** What this task involves **
Scan the lines below for the word "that". Copy each line you find it in.

START Listed entries

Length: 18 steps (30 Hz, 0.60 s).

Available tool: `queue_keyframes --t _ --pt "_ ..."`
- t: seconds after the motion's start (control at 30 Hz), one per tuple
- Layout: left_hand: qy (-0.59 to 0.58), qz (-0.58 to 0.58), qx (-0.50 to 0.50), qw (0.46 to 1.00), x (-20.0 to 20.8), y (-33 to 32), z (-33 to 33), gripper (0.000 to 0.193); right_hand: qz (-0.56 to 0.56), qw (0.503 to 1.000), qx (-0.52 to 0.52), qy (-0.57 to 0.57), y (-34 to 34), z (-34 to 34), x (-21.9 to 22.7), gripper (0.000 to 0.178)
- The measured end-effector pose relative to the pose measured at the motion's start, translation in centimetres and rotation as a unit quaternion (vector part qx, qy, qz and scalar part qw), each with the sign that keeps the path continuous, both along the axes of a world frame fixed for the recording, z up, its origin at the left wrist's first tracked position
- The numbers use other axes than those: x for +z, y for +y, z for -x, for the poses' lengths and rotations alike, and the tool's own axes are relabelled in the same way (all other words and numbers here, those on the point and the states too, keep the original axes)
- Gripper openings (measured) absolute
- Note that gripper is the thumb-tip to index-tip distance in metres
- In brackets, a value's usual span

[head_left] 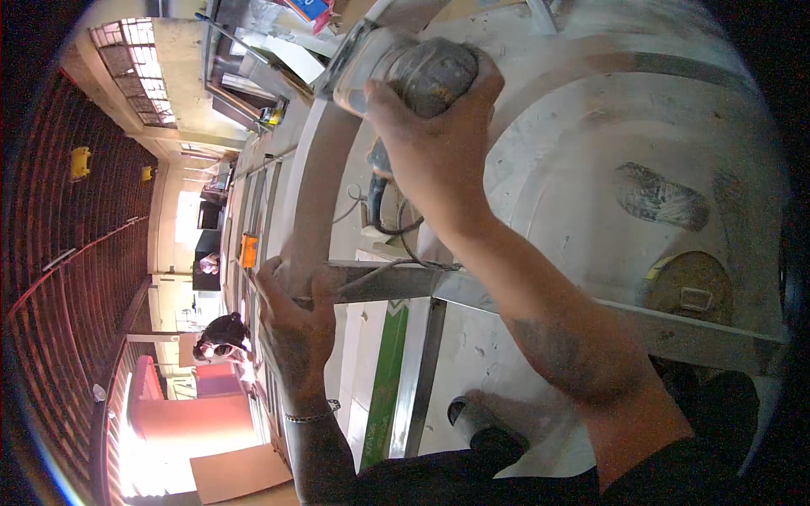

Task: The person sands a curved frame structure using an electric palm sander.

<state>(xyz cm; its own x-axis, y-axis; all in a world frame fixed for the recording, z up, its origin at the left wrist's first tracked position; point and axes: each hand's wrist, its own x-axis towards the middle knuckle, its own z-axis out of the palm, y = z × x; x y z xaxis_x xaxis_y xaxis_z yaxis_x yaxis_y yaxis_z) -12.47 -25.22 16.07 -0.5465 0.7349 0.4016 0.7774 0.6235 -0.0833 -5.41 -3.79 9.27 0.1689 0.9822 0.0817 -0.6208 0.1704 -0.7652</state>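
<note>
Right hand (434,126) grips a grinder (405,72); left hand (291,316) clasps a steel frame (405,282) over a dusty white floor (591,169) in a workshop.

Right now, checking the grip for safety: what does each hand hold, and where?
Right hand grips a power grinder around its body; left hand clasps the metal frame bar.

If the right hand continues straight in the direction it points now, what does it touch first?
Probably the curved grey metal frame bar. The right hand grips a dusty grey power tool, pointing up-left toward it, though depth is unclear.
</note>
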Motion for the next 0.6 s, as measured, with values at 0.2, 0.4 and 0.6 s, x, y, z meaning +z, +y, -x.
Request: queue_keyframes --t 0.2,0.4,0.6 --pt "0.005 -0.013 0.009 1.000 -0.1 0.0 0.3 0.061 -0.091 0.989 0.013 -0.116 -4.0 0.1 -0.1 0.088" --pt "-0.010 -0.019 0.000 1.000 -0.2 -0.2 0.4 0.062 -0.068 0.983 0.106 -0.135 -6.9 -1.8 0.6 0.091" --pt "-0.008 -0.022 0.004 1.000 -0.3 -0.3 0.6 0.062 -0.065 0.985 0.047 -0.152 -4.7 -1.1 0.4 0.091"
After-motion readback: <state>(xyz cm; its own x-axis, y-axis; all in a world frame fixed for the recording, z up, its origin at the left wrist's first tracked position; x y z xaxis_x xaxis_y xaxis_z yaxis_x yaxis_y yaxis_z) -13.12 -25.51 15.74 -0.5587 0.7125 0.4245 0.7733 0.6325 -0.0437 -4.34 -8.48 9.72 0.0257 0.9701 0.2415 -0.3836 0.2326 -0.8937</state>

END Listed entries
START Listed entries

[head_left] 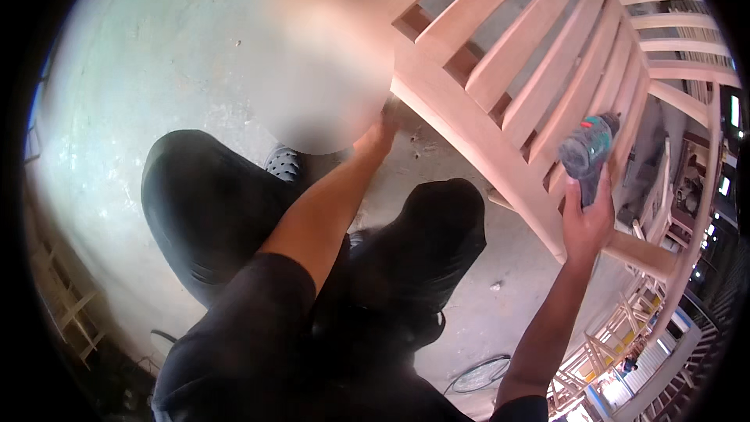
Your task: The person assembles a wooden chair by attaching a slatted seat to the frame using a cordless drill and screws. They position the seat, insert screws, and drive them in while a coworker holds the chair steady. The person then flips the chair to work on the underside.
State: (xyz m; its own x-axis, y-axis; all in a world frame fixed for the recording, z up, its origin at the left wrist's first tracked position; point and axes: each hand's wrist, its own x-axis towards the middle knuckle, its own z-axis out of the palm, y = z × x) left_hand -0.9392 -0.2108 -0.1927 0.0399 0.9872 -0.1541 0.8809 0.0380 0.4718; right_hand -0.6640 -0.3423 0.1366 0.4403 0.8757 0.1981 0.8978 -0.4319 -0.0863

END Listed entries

** Task answer **
- The measured end-effector pose relative to the pose measured at the motion's start, translation in centimetres and rotation as a unit quaternion (vector part qx, qy, qz and scalar part qw), each with the sign that keeps the path continuous, both along the axes of a world frame fixed for the recording, z up, its origin at the left wrist's first tracked position
- Note that gripper is the thumb-tip to index-tip distance in metres

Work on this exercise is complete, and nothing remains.